▶ **What needs to be done**
Reproduce, exactly and in full, only the lines below from the one containing "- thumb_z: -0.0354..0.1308" through the one containing "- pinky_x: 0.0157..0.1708".

▶ **Collected material**
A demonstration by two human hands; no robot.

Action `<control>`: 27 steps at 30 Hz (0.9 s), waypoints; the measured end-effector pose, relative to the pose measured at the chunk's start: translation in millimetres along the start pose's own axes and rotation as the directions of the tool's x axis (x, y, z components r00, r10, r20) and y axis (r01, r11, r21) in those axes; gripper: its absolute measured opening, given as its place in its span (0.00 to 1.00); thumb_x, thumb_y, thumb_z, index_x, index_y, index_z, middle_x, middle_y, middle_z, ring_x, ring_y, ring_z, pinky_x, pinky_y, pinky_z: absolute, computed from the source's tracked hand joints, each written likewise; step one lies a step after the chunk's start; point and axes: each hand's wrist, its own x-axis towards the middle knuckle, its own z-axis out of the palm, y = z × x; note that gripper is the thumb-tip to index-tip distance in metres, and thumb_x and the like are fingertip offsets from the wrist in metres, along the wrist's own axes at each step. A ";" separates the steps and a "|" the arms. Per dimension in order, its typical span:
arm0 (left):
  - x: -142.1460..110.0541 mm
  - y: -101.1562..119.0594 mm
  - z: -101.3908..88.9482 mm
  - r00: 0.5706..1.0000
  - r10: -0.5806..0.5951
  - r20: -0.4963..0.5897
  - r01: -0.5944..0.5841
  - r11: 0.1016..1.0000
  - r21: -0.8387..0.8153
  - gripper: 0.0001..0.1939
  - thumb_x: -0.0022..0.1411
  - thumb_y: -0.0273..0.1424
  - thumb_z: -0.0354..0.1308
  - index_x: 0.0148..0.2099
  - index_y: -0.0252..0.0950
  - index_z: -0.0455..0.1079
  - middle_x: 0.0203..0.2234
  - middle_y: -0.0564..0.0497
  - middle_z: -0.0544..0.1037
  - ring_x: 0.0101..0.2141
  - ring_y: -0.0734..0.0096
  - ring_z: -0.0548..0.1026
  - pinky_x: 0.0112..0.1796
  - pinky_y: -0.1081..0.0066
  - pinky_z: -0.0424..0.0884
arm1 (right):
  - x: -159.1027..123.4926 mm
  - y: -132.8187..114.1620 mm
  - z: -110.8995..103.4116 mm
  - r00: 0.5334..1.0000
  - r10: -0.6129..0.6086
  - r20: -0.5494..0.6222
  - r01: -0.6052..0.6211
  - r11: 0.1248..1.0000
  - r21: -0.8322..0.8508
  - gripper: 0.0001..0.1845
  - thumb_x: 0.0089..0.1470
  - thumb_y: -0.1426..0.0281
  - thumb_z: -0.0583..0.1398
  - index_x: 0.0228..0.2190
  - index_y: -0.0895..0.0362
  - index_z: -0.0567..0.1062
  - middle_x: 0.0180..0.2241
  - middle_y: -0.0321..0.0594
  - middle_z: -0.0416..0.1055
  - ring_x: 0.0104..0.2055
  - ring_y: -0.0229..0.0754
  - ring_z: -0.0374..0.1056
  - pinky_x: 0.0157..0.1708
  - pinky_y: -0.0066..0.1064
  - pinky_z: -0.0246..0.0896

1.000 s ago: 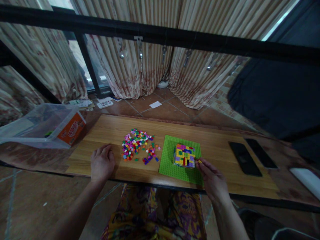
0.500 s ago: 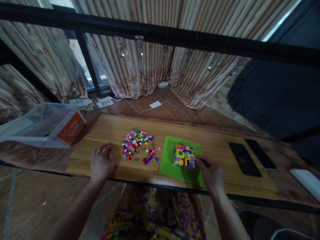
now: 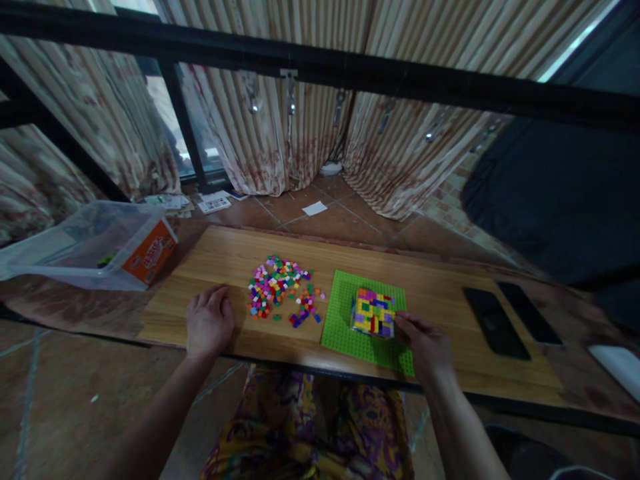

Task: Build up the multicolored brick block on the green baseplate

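Block (image 3: 373,313) stands built up, loose bricks (image 3: 274,283) remain; right hand (image 3: 429,343) pinches probably a yellow brick (image 3: 395,316), left hand (image 3: 209,323) lies loosely half-curled.

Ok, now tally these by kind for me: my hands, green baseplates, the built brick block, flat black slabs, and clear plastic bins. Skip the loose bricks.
Hands: 2 (left hand, right hand)
Green baseplate: 1
Brick block: 1
Black slabs: 2
Clear bin: 1
Total: 7

Orange label (image 3: 150,253) on box (image 3: 100,278), lettering (image 3: 153,251) illegible
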 end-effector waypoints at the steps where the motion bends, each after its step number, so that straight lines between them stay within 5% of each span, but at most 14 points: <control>1: 0.0 0.2 -0.2 1.000 0.004 0.001 -0.004 1.000 0.003 0.19 0.64 0.33 0.44 0.48 0.33 0.73 0.47 0.41 0.76 0.47 0.53 0.70 0.51 0.56 0.65 | 0.0 -0.4 0.1 1.000 0.008 0.009 -0.008 1.000 0.013 0.19 0.26 0.63 0.74 0.24 0.58 0.80 0.23 0.38 0.77 0.22 0.39 0.71 0.22 0.28 0.67; 14: -0.1 2.4 -1.6 1.000 -0.001 0.012 0.001 1.000 0.019 0.19 0.64 0.32 0.43 0.47 0.32 0.72 0.46 0.39 0.76 0.46 0.52 0.70 0.50 0.55 0.65 | -1.0 1.4 -3.8 0.996 0.055 0.063 -0.059 0.996 0.066 0.20 0.26 0.63 0.75 0.25 0.59 0.80 0.24 0.38 0.77 0.25 0.38 0.71 0.27 0.28 0.70; 20: -1.2 3.2 -1.5 1.000 -0.009 0.017 0.008 1.000 0.011 0.19 0.65 0.32 0.44 0.48 0.31 0.72 0.47 0.39 0.76 0.46 0.52 0.70 0.50 0.55 0.66 | -15.7 -15.9 -6.6 0.984 -0.116 -0.139 0.114 0.993 -0.018 0.18 0.33 0.59 0.72 0.27 0.58 0.80 0.26 0.36 0.76 0.25 0.35 0.68 0.26 0.26 0.65; 24: -2.5 4.4 -1.6 1.000 -0.019 0.021 0.019 1.000 -0.003 0.18 0.64 0.30 0.44 0.49 0.31 0.72 0.47 0.40 0.76 0.47 0.54 0.71 0.51 0.55 0.66 | -37.3 -32.3 24.2 0.979 -0.202 0.031 0.204 0.953 -0.223 0.19 0.40 0.57 0.69 0.30 0.58 0.81 0.30 0.41 0.78 0.31 0.42 0.72 0.32 0.31 0.67; 27: -3.6 5.3 -1.8 0.999 -0.028 0.025 0.029 0.999 -0.017 0.17 0.65 0.29 0.45 0.49 0.32 0.72 0.47 0.41 0.76 0.46 0.54 0.71 0.51 0.55 0.66 | -48.1 -29.1 59.9 0.928 -0.268 0.258 0.335 0.905 -0.262 0.16 0.46 0.57 0.65 0.31 0.56 0.80 0.34 0.42 0.79 0.36 0.45 0.73 0.38 0.35 0.67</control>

▶ **Response to the exercise**
  - thumb_z: -0.0354..0.1308
  - index_x: 0.0148..0.2099
  - index_y: -0.0252..0.0950
  - index_z: -0.0455..0.1079
  - middle_x: 0.0203..0.2234
  - middle_y: -0.0564..0.0497
  - middle_z: -0.0544..0.1037
  - ring_x: 0.0101..0.2141
  - ring_y: -0.0734..0.0096
  - ring_z: -0.0548..0.1026
  - pinky_x: 0.0112..0.1796
  - pinky_y: -0.1081..0.0066
  - pinky_z: -0.0424..0.0884
arm1 (right):
  - x: -159.1027..123.4926 mm
  - y: -132.8187..114.1620 mm
  - z: -110.8995..103.4116 mm
  - r00: 0.5334..1.0000
  - r10: -0.6129..0.6086
  - r20: -0.5494..0.6222
  - r01: -0.6052..0.6211
  - r11: 0.1248..1.0000
  - r21: -0.8322..0.8508
  - gripper: 0.0001..0.1845
  - thumb_x: 0.0089..0.1470
  - thumb_y: -0.1426..0.0281
  - thumb_z: -0.0583..0.1398
  - index_x: 0.0228..0.2190
  - index_y: -0.0895..0.0362
  - index_z: -0.0567..0.1062
  - middle_x: 0.0180..0.2241
  - middle_y: -0.0321..0.0594
  - middle_z: -0.0416..0.1055
  - ring_x: 0.0104..0.2055
  - ring_y: -0.0229..0.0754
  - ring_z: -0.0374..0.1056
  - pinky_x: 0.0157..0.1708

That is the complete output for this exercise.